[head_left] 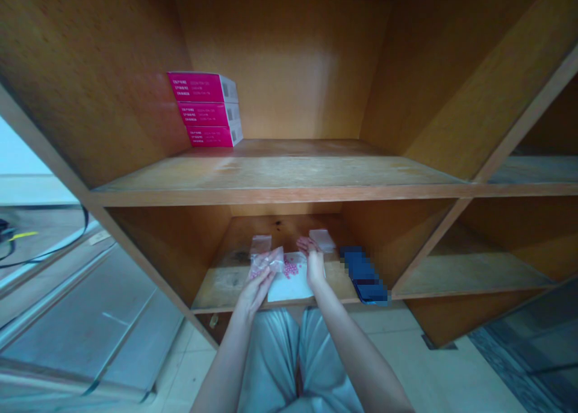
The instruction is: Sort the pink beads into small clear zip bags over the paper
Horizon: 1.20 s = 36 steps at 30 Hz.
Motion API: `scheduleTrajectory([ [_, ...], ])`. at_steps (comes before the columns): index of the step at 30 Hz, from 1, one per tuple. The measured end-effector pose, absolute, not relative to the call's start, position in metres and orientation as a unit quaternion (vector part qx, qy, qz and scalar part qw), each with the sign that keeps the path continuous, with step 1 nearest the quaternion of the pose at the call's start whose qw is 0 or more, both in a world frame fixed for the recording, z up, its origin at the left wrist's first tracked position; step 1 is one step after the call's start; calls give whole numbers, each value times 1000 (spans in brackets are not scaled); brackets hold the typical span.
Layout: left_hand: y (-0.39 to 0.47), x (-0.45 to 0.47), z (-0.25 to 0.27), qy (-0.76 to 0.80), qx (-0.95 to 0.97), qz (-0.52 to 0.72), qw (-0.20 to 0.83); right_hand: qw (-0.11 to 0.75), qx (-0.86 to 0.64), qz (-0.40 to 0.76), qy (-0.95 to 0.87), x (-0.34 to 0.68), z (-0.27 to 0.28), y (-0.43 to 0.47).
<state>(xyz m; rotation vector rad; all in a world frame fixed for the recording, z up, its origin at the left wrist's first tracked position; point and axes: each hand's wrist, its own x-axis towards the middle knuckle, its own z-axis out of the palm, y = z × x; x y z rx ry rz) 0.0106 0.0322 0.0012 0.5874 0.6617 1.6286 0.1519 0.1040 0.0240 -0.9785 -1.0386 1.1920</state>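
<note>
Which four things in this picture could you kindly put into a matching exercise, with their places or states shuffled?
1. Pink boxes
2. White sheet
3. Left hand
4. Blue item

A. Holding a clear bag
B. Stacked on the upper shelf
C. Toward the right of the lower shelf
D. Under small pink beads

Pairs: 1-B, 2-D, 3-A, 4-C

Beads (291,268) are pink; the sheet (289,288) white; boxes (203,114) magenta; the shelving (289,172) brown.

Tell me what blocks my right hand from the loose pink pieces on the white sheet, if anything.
Nothing visible does. The right hand is just beside the pink pieces; the clear bag is on their other side.
</note>
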Motion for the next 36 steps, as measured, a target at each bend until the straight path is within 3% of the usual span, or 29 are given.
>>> scheduleTrajectory([
  [4, 33, 12, 2, 273, 254, 701, 608, 596, -472, 459, -459, 142, 4, 103],
  [14, 34, 13, 5, 284, 273, 669, 631, 573, -475, 499, -444, 136, -24, 109],
  [36, 52, 27, 4, 376, 378, 621, 575, 552, -463, 522, -457, 133, -22, 105],
])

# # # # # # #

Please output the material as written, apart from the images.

[head_left] 
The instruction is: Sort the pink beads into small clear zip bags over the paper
Horizon: 1.20 s = 36 steps at 30 Hz.
Motion API: `scheduleTrajectory([ [_, ...], ])`. at_steps (comes before the columns): index of the step at 30 Hz, from 1, one per tuple. The measured end-effector pose, absolute, not relative to the call's start, position in metres and orientation as a unit quaternion (vector part qx, qy, qz and scalar part qw), each with the sign that keeps the path continuous, with step 1 nearest the quaternion of the pose at the call's start whose qw is 0 or more, both in a world frame fixed for the recording, z up, its origin at the left wrist's first tracked position; step 1 is one step after the call's start; calls give whole numbers, each value times 1000 (spans in brackets are not scaled); brackets hold the typical span.
Layout: left_hand: y (-0.39 to 0.47), x (-0.45 to 0.47), z (-0.25 to 0.27), qy (-0.76 to 0.80), qx (-0.95 to 0.97), qz (-0.52 to 0.72), qw (-0.20 to 0.83); right_hand: qw (-0.11 to 0.75), qx (-0.86 to 0.64), qz (-0.40 to 0.76), qy (-0.95 to 0.87), x (-0.34 to 0.68), z (-0.27 to 0.28), y (-0.43 to 0.47).
<state>(xyz m; rotation vector rad; all in a world frame fixed for the recording, z up, its origin at the left wrist's first tracked position; point and axes: each hand's wrist, its own x-axis towards the middle knuckle, its own z-axis out of the palm, y = z × x; x y z rx ry rz) 0.0106 0.0322 0.0012 0.5874 0.6617 1.6286 0.1519 0.1040 0.0240 -0.9785 -1.0386 1.1920</state>
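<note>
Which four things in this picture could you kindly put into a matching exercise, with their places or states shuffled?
1. Pink boxes
2. White sheet
3. Left hand
4. Blue item

A. Holding a clear bag
B. Stacked on the upper shelf
C. Toward the right of the lower shelf
D. Under small pink beads

Pairs: 1-B, 2-D, 3-A, 4-C

Beads (291,268) are pink; the sheet (289,288) white; boxes (203,114) magenta; the shelving (289,172) brown.

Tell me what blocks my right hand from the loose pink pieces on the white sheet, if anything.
Nothing visible does. The right hand is just beside the pink pieces; the clear bag is on their other side.
</note>
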Motion for the next 36 steps, as measured, a target at each bend until the straight path is within 3% of the usual span, or 29 are given.
>>> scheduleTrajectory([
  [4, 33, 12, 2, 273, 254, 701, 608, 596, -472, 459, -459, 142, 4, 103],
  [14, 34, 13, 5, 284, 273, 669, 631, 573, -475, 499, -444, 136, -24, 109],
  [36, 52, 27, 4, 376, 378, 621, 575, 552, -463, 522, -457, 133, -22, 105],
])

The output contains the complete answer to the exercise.